#Music Generation with RNNs

Inspired by MIT Deep Learning Tensorflow class. This project uses Pytorch and Recurrent Neural Network (RNN) for music generation. Training set is a small dataset of MIDI format pop song snippets. It's very easy to generate new snippets and convert to MIDI format so this training set can easily expand. You can even train it with a specific genre of songs by only supplying it with data from that genre. Libraries used: python-midi, Pytorch, MIT custom create_dataset.py and midi_manipulation.py (see the util folders). 

In [1]:
!pip install python-midi



In [1]:
import torch
from torch import nn
import torch.nn.functional as F
import numpy as np

from util.util import print_progress
from util.create_dataset import create_dataset, get_batch
from util.midi_manipulation import noteStateMatrixToMidi

# Prepare Data
Data is stored in the data folder. Data is pre converted to `np.array` notes are one hot encoded. Only keep songs with length above min_song_length threshold.

In [2]:
min_song_length  = 128
encoded_songs    = create_dataset(min_song_length)

88 songs processed
15 songs discarded


In [6]:
NUM_SONGS = len(encoded_songs)
print(str(NUM_SONGS) + " total songs to learn from")
print(encoded_songs[0].shape) #(song_length, num_possible_notes)

73 total songs to learn from
(129, 78)


## RNN Model Architecture

Cell type is LSTM Cell. "This model will be based off a single LSTM cell, with a state vector used to maintain temporal dependencies between consecutive music notes." (same model as MIT Deep Learning 191).

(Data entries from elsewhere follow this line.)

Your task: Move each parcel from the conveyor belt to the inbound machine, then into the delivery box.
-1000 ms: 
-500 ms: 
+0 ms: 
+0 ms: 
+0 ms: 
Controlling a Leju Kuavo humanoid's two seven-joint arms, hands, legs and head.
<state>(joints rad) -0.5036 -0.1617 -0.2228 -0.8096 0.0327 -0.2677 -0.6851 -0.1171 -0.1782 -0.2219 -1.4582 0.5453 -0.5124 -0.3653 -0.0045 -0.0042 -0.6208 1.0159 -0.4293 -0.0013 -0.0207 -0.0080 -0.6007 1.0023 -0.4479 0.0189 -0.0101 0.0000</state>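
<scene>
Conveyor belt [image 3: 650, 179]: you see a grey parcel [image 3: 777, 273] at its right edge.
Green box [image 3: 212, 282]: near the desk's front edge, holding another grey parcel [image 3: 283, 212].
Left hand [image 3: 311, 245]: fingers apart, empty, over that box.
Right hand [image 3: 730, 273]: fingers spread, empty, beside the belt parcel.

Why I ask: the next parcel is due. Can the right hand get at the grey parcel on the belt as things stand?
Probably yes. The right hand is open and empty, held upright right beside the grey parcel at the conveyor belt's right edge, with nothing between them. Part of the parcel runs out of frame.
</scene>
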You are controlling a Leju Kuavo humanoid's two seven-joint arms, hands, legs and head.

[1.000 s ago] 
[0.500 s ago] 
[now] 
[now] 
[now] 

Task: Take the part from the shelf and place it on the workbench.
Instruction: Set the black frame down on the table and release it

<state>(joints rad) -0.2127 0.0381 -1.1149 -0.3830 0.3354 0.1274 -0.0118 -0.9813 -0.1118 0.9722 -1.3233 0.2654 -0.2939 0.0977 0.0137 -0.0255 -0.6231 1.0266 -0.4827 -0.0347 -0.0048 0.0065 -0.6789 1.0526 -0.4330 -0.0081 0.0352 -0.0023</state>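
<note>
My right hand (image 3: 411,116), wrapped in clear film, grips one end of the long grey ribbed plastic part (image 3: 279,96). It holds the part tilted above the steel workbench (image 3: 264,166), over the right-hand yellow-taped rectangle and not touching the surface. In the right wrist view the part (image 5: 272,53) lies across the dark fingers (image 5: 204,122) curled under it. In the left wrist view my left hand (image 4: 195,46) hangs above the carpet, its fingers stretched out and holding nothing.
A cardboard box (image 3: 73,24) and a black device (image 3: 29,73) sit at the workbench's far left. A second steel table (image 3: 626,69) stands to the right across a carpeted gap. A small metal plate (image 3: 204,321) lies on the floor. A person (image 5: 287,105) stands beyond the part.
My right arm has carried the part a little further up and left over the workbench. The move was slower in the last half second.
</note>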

The model takes a sequence of input of previous note, put it through an LSTM cell, then into a fully connected layer. Its output is fed through a softmax function which returns a probability distribution over the next note. 

$$ P(x_t\vert x_{t-L},\cdots,x_{t-1})$$ 

where $x_t$ is a one-hot encoding of the note played at timestep $t$ and $L$ is the length of a song snippet, as shown in the diagram below.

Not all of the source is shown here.